# [WHAT IS NEEDED]
Find the line with "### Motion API" in the entries below, then reproduce it and every line after it down to and including the line with "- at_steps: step", exactly.

# [SUPPLIED MATERIAL]
<<<<
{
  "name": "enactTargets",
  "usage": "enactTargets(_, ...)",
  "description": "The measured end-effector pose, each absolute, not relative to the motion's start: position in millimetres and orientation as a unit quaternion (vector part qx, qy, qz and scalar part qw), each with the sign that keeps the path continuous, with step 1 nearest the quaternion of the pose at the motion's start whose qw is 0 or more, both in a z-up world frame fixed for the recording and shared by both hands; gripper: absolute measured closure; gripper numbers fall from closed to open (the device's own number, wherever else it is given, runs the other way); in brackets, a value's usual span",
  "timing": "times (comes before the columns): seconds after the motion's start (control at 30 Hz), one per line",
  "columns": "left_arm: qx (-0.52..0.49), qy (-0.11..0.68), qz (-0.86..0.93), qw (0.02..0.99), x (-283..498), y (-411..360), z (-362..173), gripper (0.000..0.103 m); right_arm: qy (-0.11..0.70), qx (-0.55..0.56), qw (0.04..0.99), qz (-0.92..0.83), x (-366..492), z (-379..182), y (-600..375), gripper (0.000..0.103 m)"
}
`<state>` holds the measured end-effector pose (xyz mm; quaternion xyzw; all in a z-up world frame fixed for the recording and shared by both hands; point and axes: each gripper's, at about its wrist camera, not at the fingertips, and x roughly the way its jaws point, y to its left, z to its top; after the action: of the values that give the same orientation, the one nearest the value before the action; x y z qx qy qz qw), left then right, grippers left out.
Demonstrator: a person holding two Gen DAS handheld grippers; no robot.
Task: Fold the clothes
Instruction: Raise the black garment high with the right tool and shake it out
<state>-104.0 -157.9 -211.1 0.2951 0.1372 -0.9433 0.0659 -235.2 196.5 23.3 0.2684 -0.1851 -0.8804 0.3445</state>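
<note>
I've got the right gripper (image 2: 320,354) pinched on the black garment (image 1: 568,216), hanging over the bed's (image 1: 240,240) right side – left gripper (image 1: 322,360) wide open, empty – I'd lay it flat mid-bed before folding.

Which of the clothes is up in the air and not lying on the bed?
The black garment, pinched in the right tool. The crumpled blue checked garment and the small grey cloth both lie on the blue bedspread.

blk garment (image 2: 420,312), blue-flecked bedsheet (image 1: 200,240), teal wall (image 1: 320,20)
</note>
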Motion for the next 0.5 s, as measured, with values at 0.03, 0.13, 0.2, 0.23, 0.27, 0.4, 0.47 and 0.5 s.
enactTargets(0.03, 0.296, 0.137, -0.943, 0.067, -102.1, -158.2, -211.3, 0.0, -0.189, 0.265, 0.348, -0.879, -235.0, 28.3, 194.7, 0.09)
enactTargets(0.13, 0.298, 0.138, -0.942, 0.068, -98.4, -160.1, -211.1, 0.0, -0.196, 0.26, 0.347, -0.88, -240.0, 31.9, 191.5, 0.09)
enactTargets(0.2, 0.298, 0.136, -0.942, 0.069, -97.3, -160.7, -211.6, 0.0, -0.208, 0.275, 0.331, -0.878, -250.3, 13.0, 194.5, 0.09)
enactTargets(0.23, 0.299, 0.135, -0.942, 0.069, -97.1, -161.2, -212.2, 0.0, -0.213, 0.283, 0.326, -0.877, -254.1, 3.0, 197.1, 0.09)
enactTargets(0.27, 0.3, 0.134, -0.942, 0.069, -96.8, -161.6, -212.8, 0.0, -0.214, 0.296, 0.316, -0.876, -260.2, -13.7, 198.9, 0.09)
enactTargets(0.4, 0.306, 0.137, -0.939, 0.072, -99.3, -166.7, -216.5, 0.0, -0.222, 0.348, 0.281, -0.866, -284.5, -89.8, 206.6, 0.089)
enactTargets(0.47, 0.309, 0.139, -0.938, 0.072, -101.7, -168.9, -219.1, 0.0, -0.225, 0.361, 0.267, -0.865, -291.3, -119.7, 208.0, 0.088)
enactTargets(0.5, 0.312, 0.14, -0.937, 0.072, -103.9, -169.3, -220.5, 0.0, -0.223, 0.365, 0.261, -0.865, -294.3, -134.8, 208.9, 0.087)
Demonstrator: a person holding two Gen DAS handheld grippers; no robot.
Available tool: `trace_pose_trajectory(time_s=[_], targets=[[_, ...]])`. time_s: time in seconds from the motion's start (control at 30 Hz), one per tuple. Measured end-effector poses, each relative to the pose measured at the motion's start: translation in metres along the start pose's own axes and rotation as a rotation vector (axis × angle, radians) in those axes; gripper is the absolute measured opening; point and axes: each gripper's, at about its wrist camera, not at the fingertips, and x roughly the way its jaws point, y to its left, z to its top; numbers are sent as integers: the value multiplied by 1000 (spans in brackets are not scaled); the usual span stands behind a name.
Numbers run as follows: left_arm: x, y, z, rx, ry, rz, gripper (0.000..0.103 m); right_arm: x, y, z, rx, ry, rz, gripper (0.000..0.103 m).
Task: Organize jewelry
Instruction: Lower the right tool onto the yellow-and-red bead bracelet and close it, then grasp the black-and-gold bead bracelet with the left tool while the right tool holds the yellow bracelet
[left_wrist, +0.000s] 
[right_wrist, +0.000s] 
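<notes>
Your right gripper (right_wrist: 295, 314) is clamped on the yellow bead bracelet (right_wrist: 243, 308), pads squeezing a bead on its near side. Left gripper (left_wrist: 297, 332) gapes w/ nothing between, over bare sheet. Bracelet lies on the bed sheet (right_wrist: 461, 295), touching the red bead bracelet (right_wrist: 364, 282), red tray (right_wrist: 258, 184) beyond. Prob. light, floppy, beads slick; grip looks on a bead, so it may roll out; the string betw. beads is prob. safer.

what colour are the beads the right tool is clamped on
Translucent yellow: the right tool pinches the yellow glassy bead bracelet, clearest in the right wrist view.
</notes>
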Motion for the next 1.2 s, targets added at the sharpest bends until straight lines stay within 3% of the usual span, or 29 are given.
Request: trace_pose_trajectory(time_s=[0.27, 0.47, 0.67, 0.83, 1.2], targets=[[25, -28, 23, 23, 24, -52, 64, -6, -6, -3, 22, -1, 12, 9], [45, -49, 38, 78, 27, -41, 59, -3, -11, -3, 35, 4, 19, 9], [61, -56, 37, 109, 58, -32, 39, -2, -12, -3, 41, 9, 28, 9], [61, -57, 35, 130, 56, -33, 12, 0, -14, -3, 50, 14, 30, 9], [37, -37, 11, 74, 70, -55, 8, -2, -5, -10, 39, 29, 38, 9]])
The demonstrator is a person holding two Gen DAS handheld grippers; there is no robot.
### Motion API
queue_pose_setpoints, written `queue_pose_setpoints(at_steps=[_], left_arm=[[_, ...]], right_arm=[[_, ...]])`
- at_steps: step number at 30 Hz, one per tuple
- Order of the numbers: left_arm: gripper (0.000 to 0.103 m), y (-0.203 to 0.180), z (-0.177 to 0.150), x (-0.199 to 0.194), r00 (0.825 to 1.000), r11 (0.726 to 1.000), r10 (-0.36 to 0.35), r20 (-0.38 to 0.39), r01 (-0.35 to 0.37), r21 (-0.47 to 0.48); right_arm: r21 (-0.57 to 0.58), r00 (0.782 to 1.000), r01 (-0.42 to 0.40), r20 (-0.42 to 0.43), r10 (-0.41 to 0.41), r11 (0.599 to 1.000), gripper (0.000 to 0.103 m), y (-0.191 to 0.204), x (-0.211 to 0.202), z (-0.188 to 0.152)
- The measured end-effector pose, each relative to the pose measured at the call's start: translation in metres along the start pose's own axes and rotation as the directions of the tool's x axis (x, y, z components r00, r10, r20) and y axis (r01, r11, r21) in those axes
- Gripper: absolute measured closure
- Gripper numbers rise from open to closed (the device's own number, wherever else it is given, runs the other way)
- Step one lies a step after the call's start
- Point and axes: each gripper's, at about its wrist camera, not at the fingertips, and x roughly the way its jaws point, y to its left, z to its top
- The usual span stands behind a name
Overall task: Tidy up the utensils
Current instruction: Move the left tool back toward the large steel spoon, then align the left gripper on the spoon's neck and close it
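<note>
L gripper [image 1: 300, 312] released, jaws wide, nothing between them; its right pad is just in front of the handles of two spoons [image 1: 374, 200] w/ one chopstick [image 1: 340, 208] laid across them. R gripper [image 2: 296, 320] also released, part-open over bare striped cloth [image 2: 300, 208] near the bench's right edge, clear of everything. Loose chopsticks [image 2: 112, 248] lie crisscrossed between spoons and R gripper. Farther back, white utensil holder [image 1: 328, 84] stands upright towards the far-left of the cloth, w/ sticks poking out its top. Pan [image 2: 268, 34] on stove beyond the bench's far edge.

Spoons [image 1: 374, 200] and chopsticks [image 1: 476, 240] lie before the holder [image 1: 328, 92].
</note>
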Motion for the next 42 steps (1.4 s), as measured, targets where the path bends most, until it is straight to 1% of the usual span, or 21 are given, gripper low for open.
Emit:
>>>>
# [TASK SOLUTION]
### Motion API
queue_pose_setpoints, written `queue_pose_setpoints(at_steps=[_], left_arm=[[_, ...]], right_arm=[[_, ...]])`
- at_steps: step number at 30 Hz, one per tuple

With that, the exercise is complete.